In Lyon, for example, there are about 150,000 Muslims in a population of over 400,000.
The growth of the French population between 2011 and 2016 was mainly driven by the large urban areas of the country, at the top are Lyon, Toulouse, Bordeaux and the Paris area, according to a study published by Insee. In Lyon, for example, there are about 150,000 Muslims in a population of over 400,000. According to the demographer Michele Tribalat, 31% of 20-year-olds in the Ile-de-France come from North African, Turkish or sub-Saharan immigration.

In the cities of Seine-Saint-Denis, such as La Courneuve, Aubervilliers and Clichy-sous-Bois, the percentage of young people of foreign origin increased from 20% in 1968 to almost 80% in 2011.

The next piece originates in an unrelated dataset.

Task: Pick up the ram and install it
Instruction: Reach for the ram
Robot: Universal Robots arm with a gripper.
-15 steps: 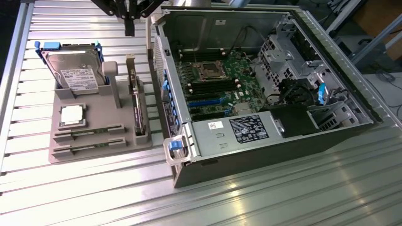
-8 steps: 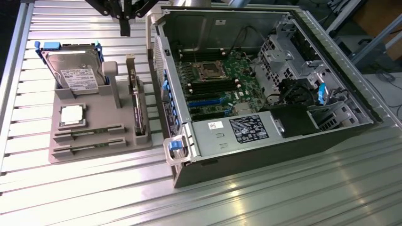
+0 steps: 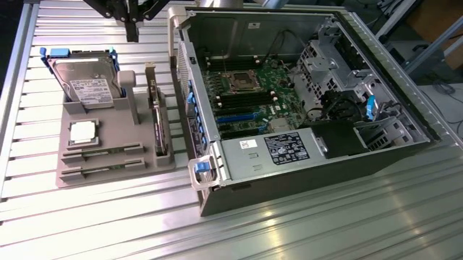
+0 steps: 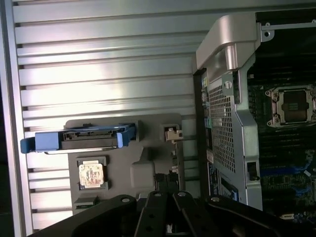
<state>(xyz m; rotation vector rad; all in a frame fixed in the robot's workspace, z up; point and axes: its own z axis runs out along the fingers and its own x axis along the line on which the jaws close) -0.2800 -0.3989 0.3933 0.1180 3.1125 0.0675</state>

It is estimated that in France, for each practising Muslim, there are three practising Catholics. But if we go deeper into this analysis, we will see how the relationship is actually reversed. Comparing only the parameter of weekly attendance at Friday prayers in mosques with Sunday mass in churches, the scenario is clear: 65% of practicing French Catholics are over 50 years old. On the other hand, 73% of practicing French Muslims are under 50 years old. This trend indicates that there is currently one young practicing Catholic in France for every three young practicing Muslims. 

It is just a question of time. In a couple of generations, Europe as you all know it will be over.